Sempre a mesma coisa. Cada cabeça, uma sentença. Não são apenas nossos olhos amorosos, benevolentes, ou, por outro lado, impiedosos ao extremo. Julgamos, também, segundo o momento pessoal, conforme andam nossas necessidades emocionais, nossos desejos não atendidos. No amor, por exemplo, grandes paixões, cujos objetos são os seres mais perfeitos do universo, não passam de resposta a uma carência afetiva, falta de companhia... O pior é que gente nem sempre percebe.

Quando estive agora na Califórnia, aproveitei para ver, em San Francisco, o badalado musical Wicked, que recebeu 4 Tonys! Adorei, vale realmente a pena ver. Trata-se da história “não contada” da famosa e odiada Bruxa do Oeste, no Mundo de Oz, com a eterna discussão sobre o Bem e o Mal.

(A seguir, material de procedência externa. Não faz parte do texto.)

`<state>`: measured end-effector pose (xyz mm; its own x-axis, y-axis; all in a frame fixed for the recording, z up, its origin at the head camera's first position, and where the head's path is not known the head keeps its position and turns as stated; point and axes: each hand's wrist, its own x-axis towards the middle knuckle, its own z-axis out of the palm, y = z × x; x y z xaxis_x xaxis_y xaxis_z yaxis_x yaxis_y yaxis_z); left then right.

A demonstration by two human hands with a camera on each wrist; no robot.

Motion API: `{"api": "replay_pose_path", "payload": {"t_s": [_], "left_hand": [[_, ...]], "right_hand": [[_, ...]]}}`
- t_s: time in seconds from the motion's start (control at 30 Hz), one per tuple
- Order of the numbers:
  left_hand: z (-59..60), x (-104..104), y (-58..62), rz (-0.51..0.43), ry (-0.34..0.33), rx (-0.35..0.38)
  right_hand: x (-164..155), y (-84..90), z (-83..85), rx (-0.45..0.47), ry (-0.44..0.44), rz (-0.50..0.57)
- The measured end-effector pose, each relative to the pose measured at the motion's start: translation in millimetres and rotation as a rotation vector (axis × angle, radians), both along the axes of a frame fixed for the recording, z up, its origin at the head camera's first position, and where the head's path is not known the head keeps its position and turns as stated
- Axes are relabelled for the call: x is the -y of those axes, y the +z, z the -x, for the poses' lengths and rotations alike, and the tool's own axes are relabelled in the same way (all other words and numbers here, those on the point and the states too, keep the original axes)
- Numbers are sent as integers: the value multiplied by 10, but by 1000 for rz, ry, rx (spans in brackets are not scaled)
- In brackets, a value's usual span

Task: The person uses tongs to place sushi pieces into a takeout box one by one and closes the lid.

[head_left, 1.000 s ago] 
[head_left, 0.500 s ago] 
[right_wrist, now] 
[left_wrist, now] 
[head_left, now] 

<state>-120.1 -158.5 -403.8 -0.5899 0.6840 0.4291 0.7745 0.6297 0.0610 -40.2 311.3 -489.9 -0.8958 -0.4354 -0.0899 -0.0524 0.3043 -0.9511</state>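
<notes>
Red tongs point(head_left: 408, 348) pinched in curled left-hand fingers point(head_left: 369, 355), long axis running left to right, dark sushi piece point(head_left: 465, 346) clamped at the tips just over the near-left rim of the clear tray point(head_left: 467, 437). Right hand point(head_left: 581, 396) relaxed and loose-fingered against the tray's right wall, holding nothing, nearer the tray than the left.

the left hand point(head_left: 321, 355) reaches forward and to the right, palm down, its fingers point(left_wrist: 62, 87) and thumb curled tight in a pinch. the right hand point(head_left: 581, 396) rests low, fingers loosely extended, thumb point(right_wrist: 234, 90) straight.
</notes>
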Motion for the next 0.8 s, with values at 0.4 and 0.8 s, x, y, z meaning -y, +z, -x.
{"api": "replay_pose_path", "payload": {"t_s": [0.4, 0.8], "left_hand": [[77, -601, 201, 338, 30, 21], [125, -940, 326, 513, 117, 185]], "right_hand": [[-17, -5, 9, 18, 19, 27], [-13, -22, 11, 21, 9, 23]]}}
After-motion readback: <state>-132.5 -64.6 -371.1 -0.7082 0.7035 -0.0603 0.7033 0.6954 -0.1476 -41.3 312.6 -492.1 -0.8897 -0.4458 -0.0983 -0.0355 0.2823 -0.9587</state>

Uma das músicas mais animadas é a do Mágico de Oz, nosso velho conhecido. Ele vem conversar com Elphaba, que vai se tornar a “malvada” Bruxa do Oeste e, com a maior tranqüilidade, explica porque é o “dono” do lugar. Diz que nem planejou estar ali, pois sempre teve consciência de sua mediocridade. O que aconteceu é que ele, agora respeitado e adorado, simplesmente apareceu na hora em que o povo de Oz precisava de alguém em quem acreditar. E que, como os cidadãos começaram a chamá-lo de Mr. Wonderful, ele passou a ser realmente uma” maravilha”.

É claro que a jovem se revolta com isso. Como pode ele mentir para as pessoas, fazendo-se passar por alguma coisa que não é? Mentiras? Para ele, isso não significa nada demais. Explica, então, que veio de um lugar onde a maioria das coisas contadas não representam a verdade, mas mesmo assim quase todo mundo acredita nelas. E que essas “realidades” formam o que se chama de História! A platéia veio abaixo nessa hora... Uma crítica bastante inteligente, apresentada de forma muito divertida.

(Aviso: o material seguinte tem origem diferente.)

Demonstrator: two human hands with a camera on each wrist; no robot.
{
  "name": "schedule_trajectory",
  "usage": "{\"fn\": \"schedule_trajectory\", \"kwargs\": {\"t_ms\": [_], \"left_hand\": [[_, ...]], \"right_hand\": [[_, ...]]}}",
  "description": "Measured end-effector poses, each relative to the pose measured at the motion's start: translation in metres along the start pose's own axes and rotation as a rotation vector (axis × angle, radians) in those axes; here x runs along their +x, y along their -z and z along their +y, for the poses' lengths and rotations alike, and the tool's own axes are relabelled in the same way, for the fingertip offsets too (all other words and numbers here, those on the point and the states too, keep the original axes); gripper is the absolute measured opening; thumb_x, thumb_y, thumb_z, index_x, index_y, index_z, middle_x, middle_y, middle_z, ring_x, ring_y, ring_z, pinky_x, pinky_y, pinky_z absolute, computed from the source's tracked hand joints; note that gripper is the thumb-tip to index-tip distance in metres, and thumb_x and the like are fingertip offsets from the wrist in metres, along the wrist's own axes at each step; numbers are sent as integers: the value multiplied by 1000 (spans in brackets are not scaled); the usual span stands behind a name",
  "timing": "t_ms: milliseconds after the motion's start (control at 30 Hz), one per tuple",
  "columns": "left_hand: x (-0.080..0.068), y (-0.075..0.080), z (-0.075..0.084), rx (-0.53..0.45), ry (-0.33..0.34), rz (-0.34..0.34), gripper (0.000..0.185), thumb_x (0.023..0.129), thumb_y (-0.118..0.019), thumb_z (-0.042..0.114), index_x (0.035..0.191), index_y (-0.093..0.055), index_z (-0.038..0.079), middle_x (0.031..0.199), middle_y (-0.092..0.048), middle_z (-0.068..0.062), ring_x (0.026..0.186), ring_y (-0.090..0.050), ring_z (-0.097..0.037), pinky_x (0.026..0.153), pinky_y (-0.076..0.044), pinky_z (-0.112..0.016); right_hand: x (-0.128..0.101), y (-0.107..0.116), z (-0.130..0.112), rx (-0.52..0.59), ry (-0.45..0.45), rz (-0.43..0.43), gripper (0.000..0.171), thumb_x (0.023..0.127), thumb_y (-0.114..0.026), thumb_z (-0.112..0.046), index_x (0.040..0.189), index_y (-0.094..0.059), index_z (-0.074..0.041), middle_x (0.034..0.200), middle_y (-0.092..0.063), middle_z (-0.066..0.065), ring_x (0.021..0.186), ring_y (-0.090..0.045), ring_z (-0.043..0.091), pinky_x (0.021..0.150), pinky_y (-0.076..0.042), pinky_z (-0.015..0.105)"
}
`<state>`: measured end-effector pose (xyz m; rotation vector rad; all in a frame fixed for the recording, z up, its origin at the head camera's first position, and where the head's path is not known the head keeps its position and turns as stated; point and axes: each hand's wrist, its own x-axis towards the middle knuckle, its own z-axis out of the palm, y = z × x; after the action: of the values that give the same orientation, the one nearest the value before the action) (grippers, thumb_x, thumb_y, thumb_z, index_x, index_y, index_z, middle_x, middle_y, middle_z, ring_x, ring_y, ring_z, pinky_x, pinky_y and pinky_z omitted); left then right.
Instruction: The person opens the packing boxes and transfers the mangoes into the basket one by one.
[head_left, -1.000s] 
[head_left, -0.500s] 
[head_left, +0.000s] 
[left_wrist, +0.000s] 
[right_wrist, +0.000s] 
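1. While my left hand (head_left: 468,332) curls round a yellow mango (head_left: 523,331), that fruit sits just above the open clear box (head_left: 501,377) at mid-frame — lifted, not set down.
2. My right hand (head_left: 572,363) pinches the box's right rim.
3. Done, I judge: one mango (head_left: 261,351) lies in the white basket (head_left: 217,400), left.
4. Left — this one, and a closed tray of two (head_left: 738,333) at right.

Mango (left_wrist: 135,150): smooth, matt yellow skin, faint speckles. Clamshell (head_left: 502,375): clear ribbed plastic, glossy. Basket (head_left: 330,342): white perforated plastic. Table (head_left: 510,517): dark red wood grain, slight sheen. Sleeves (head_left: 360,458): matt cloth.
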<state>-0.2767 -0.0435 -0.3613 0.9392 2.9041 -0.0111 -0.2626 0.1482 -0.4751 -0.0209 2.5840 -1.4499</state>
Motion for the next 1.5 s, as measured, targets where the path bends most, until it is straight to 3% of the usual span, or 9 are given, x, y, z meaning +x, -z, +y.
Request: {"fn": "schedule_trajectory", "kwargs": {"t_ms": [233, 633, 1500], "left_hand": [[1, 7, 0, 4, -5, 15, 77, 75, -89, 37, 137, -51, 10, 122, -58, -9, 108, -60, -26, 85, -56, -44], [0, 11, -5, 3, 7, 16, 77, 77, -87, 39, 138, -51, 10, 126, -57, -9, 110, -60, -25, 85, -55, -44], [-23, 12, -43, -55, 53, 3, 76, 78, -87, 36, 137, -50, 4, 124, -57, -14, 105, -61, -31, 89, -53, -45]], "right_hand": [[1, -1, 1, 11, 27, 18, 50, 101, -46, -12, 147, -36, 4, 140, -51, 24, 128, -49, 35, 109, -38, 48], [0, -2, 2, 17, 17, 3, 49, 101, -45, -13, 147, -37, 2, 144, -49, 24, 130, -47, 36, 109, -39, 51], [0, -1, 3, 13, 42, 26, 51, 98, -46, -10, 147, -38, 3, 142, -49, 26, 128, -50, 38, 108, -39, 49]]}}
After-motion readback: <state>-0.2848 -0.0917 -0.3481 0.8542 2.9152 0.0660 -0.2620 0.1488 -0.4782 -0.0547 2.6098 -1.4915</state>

E sobre o que se diz das pessoas, continua o Mágico de Oz, lembra que, para uns tantos, o sanguinário invasor é, apenas, um bravo cruzado, defensor dos fracos e oprimidos; o rico filantropo, para aqueles que o odeiam, nada mais é do que um ladrão inescrupuloso; e como melhor exemplo, fala no valente libertador que, para a oposição, é um execrável traidor! Enfim, afirma que tudo se resume ao que o rótulo é capaz de convencer!

E é isso mesmo... Tirando uns poucos, está todo mundo ali no meio, nem oito, nem oitenta. Se ouvir falar bem demais de um presidente, dê um desconto... Talvez a empresa de propaganda tenha sido a melhor do mundo. Se ouvir falar mal até não poder mais... pode ser que tenham sido os inimigos que espalharam a versão, e o publicitário contratado não deu conta.

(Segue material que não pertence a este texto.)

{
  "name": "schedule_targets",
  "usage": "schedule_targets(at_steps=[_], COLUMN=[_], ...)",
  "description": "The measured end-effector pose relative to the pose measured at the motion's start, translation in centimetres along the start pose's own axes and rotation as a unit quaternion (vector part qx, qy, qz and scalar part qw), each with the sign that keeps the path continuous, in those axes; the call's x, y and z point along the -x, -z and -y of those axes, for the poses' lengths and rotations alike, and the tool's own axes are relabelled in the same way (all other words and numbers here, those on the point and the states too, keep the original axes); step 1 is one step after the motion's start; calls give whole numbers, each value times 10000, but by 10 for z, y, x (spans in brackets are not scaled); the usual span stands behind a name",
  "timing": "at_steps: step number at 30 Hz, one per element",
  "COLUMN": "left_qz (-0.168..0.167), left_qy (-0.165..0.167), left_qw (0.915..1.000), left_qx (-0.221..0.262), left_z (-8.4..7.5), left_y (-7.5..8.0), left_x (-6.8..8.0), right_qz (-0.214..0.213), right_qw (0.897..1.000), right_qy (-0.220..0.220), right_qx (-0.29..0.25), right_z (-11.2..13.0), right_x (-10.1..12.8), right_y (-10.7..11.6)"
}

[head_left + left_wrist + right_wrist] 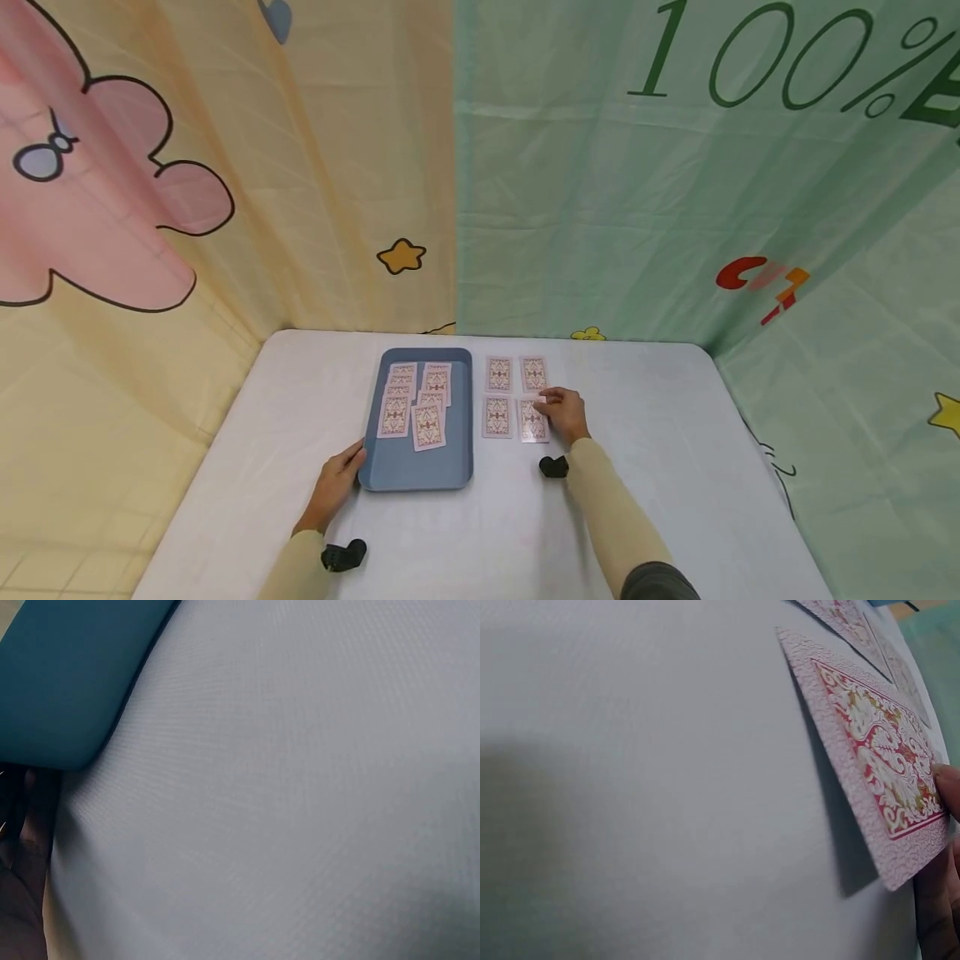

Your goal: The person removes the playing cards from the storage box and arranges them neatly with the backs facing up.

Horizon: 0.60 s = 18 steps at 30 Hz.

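my right grip pinches the near-right card of four laid out at the frame's centre, its edge lifted off the tabletop. my left grip rests relaxed against the blue tray's lower-left corner.

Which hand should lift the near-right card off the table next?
Right. The right hand already pinches that card, its edge raised; the left hand rests at the tray corner.

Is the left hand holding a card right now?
No, the left hand rests against the near left corner of the blue tray, and no card is in it.
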<state>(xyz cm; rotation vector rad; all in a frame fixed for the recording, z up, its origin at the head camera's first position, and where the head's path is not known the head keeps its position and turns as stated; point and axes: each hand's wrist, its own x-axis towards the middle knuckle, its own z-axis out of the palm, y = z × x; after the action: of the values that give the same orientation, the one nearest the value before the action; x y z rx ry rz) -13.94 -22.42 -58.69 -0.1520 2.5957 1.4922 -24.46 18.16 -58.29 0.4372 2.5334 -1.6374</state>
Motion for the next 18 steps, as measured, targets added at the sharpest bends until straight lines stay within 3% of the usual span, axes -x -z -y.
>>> schedule_targets(at_steps=[7,14,18], left_qz=[22,-16,-29], left_qy=[91,71,89], left_qw=[9999,9998,9998], left_qx=[106,164,177], left_z=[0,1,0], left_y=[-1,-2,-3], left_x=[1,2,1], right_qz=[-216,-310,-439], right_qw=[9975,9953,9916], right_qy=[342,524,859], right_qx=[584,754,861], right_z=[-4,-9,-11], right_x=[0,2,0], right_y=[-3,-4,-3])
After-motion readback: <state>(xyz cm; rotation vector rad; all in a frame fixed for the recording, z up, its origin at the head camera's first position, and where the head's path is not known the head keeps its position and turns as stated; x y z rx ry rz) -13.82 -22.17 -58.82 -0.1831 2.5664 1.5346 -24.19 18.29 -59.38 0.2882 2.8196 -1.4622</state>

Levando em consideração as palavras do Mágico de Oz, vou sair e procurar logo um bom marqueteiro para falar bem do meu Blog, preparando um bom rótulo para ele. Talvez, assim, eu consiga o Nobel de Literatura... ou, pelo menos, o Prêmio Jabuti.

Para ser bem sincera, sei que nem o Washington Olivetto vai dar conta dessa tarefa. Mesmo sendo ele, no mundo da publicidade, OITENTA, o problema é que eu, na Literatura, sou OITO.